Birney also said that there is little investigative journalism taking place in Northern Ireland and he feared his and McCaffrey’s arrests wouldn’t help.
“In Belfast, I think we are very similar to any other city in the UK or Ireland and indeed in the western world in that there just aren’t enough people like Barry McCaffrey. We really only have the BBC that is really a fully-functioning investigative journalism unit.”
Birney praised The Detail, where McCaffrey is a senior reporter in a small team of about six investigative journalists, but said the print newspaper environment is “just very similar to anywhere else”.
“I think there are very few resources and very few people who really spend any amount of time investigating and that has created a frame for why this film then hit a raw nerve, because if you’re a senior police officer in Northern Ireland and the BBC are not investigating the massacre in the way that we did, well then you can relax,” he went on.
“This film was like a wrecking ball, not only that comes into Northern Ireland but that is released across the world and is still playing at film festivals and is available on Amazon Prime.
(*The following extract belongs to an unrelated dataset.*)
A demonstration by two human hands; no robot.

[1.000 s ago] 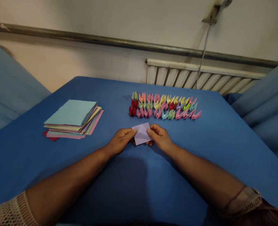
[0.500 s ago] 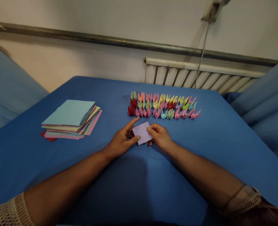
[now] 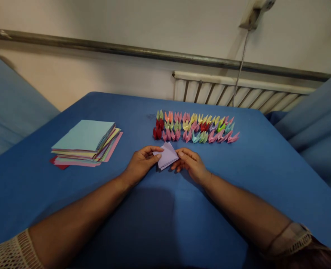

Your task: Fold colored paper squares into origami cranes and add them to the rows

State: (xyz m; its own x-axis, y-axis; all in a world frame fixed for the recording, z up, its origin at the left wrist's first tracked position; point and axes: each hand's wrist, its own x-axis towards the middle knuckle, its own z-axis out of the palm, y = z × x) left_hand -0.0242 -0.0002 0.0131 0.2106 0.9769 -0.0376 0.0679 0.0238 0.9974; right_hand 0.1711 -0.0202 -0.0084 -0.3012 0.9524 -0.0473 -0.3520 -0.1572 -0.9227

That really tells a story to the world that they really weren’t expecting to happen.
“So I think that the environment in Belfast for journalists is not good and I think that there is no doubt that this will have a chill factor because I think that any investigative journalist… would have to question whether to go after and investigate these issues and have police come through the door at 7am in front of their families.”
Birney revealed the morning of the arrests was his eight-year-old daughter’s first day back at school, and that she became “very agitated” when police arrived at his family home.
McCaffrey was alone at home when picked up by police and only realised the seriousness of what had happened after his fingerprints and DNA were taken and he was put in a cell, he said.
But, when he heard Birney’s voice as he was brought down the corridor, he said “it was like the birds singing in summer because [it meant] I’m not on my own”.
The two men were bailed for a second time in March, and are due to report back to a Belfast police station on 6 September for further questioning.
Amnesty International’s Northern Ireland programme director Patrick Corrigan said in a statement today: “Amnesty is deeply concerned at the arrests of two of the most widely-respected journalists in Northern Ireland, and the seizure of documents and computer equipment.
“The arrest of has sent a shiver of fear through media across Northern Ireland and we are in no doubt that press freedom is now at grave risk.”